Data segment:
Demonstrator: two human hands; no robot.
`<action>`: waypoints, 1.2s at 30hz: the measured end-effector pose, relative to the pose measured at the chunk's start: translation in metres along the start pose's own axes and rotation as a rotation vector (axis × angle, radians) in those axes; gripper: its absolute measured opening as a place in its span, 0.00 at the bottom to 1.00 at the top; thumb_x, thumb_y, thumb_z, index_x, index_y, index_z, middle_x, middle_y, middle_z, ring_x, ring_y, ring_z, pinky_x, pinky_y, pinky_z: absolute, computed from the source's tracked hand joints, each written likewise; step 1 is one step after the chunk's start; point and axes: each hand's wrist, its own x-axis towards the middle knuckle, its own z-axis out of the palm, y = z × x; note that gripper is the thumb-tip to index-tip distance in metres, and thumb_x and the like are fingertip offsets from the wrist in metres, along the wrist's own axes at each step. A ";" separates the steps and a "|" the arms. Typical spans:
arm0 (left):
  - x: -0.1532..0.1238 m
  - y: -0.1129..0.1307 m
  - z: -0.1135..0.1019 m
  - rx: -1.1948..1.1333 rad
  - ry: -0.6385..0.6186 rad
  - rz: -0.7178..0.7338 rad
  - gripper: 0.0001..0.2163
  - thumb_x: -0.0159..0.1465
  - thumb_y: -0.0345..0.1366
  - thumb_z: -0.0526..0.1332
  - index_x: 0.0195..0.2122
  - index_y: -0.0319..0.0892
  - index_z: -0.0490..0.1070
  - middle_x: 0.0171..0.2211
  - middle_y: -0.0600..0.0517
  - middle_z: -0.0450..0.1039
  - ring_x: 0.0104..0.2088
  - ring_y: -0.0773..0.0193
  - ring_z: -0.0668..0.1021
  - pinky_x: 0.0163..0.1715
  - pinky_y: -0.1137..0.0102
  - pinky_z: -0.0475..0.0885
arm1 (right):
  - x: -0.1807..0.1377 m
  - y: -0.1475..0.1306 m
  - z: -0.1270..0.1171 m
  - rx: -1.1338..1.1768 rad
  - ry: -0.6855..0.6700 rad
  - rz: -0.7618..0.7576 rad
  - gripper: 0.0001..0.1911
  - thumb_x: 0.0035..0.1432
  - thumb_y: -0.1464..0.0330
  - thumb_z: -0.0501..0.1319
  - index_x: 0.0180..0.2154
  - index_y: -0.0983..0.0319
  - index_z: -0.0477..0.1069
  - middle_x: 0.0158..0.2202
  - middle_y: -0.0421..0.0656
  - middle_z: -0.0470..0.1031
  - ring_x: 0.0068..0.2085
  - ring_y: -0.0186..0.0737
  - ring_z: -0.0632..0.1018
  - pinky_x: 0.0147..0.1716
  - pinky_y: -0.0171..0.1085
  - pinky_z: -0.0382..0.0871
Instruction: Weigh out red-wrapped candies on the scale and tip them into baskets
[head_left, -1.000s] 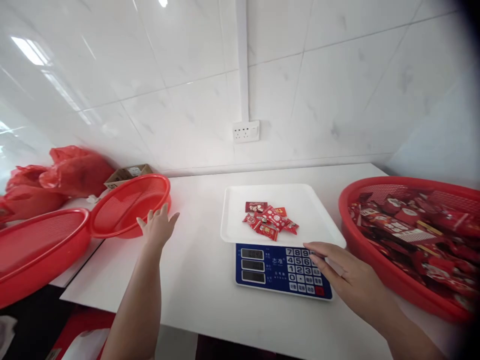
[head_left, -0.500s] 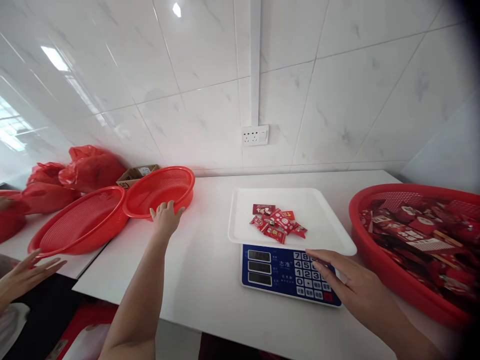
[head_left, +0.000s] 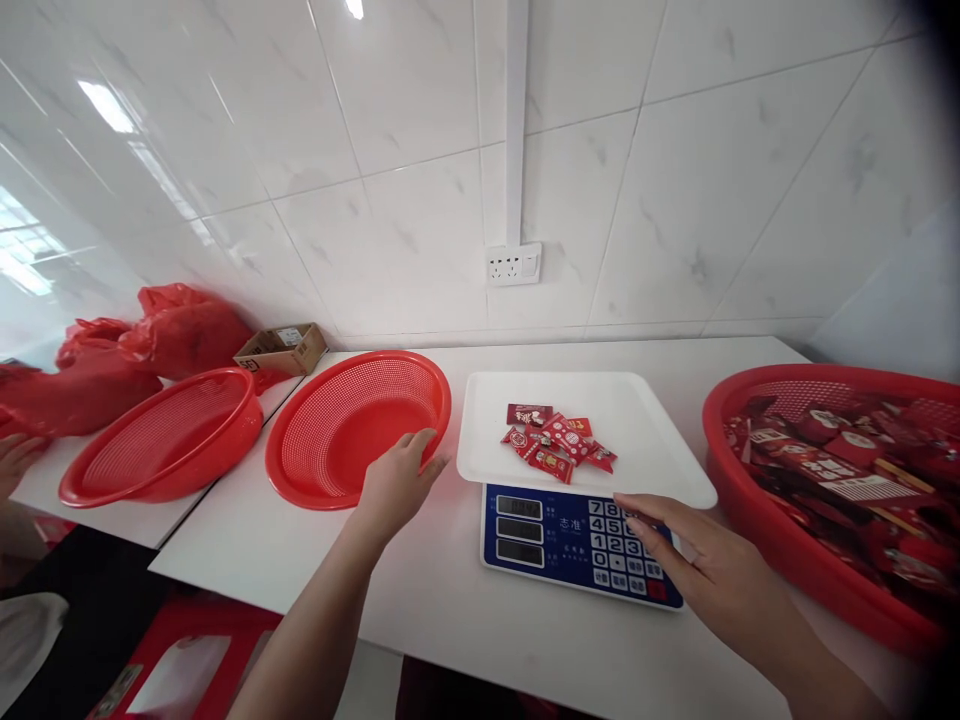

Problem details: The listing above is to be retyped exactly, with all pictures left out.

Task result:
Demonstrator: two human hands; no robot.
`<action>`: waypoints, 1.2s at 30hz: the measured end-effector pose, relative to the pose measured at the chunk's start: translation in metres along the start pose's own axes and rotation as a rotation vector (axis × angle, radians) in those axes; gripper: its absolute measured opening as a place in its span, 0.00 at the bottom to 1.00 at the top; thumb_x, thumb_y, thumb_z, index_x, index_y, index_z, middle_x, middle_y, middle_z, ring_x, ring_y, ring_z, pinky_x, pinky_y, pinky_z: absolute, computed from the source's tracked hand joints, each written likewise; step 1 is one step after the chunk's start; point and axes: each hand's wrist, its own x-axis towards the middle knuckle, its own z-axis out of the palm, y = z × x; note that gripper is the thumb-tip to index-tip distance in metres, and thumb_x and the like are fingertip offsets from the wrist in metres, along the wrist's own axes at each step. A ";" separates the steps and a "|" the arms. Typical spans:
arm0 (left):
  - x: -0.1532..0.1238 m
  - y: -0.1129..0.1307 m
  - z: -0.1135..0.1019 m
  - rx: -1.1948..1.1333 rad
  - ry: -0.6385..0.6186 rad
  - rz: -0.7178..0.7338 rad
  - gripper: 0.0001..0.2163
  - thumb_x: -0.0159..0.1465
  - thumb_y: -0.0345..0.1366
  - thumb_z: -0.0526..0.1332
  - index_x: 0.0195..0.2122
  - index_y: -0.0319..0.0892
  - index_z: -0.0490..0.1070
  - middle_x: 0.0171..0.2211
  - middle_y: -0.0600..0.0517
  - middle_z: -0.0450..0.1039
  - ring_x: 0.0104..0.2088
  - ring_y: -0.0773..0.0193
  - ring_z: -0.0668..0.1021
  - pinky_x: 0.0163..0.1715
  - pinky_y: -0.1137..0.0102
  - pinky_z: -0.0475..0.0885
arm1 (right):
  - x: -0.1807..0.1377 m
  - y: -0.1475..0.1306 m
  - z: -0.1270..0.1171 m
  - rx: -1.1338..1.1768 rad
  - ry: -0.6855..0.6700 rad
  - rz: -0.7618..0.7576 rad
  - gripper: 0.0001..0.1911
  - thumb_x: 0.0035..0.1432
  - thumb_y: -0.1464..0.0330
  - thumb_z: -0.0501..0.1319
  - index_x: 0.0180..0.2154
  - index_y: -0.0983..0.0319
  - index_z: -0.0477..0.1069
  - middle_x: 0.0158..0.2202
  - middle_y: -0.0421..0.0656
  - middle_z: -0.0470..0.1031
  - ring_x: 0.0068..0.2085
  - ring_y: -0.0186..0.0737
  - ring_z: -0.0632..0.1018
  - pinky_x: 0.0147..0.1716
  - pinky_y: -0.0171..0.1085
  - pinky_z: -0.0382..0.0871
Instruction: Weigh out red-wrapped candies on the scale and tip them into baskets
[head_left, -1.000s] 
[head_left, -0.500s] 
[head_left, +0.000s] 

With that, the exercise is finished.